Я так и не удосужился выяснить это. Мне приятнее гадать о своей личности и предназначении. Вот я иду от церкви к таверне; это мне представляется очень мудрым. Однажды я придумал историю одного дня, проведенного мною на старой нидерландской площади. Этот сюжет предназначался для моего второго исторического романа, но он так и не был написан. Я продвинулся с ним не дальше того, что попросил взаймы у отца. Это было в 1963 году. Я окончил университет, был молодым разносторонне образованным специалистом, но мне не хотелось впрягаться в работу сразу. Я собирался поехать в Вену, посмотреть оригинал Брейгеля, уточнить характер главного героя и выбрать из масленичной толпы второстепенных действующих лиц. Книгу по мотивам картины Брейгеля я думал назвать «Битва Карнавала и Поста». На какой-нибудь странице книги все персонажи должны были сойтись вместе, как изображено на картине. Я сразу решил, что хорошо одетый господин с молитвенником в кармане – это я, автор книги.

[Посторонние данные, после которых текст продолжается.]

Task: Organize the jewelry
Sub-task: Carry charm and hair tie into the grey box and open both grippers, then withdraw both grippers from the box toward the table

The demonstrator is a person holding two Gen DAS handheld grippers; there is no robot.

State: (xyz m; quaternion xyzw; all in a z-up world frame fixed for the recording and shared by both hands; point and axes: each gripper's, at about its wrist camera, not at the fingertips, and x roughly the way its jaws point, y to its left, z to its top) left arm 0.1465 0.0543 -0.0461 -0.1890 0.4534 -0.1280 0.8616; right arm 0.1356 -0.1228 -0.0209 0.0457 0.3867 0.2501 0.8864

«Не понимаю, как такая наукообразная и претенциозная идея могла прийти тебе в голову», – сказал мне отец.
«На следующий год я буду искать себе преподавательскую работу, – сказал я, – но пока мне хочется отдохнуть и дать хороший старт книге».
«Почему бы тебе вообще не забыть про нее? Разве первой не достаточно? – спросил он. – Лучше я дам тебе денег просто на отдых, на гульбу».
Я решил промолчать: я знал, какого он мнения об исторических романах.
«А ты не хочешь сначала все выяснить насчет картины, а потом уж ехать в Вену? – спросил он. – Может, ты обнаружишь, что главный герой – городской сборщик налогов или фламандский хлыщ! Ведь существует иконография всех картин Брейгеля. Господи, почему бы тебе не проявить хоть малую толику профессионализма и не постараться осознать, что ты делаешь, прежде чем всерьез начнешь это делать?»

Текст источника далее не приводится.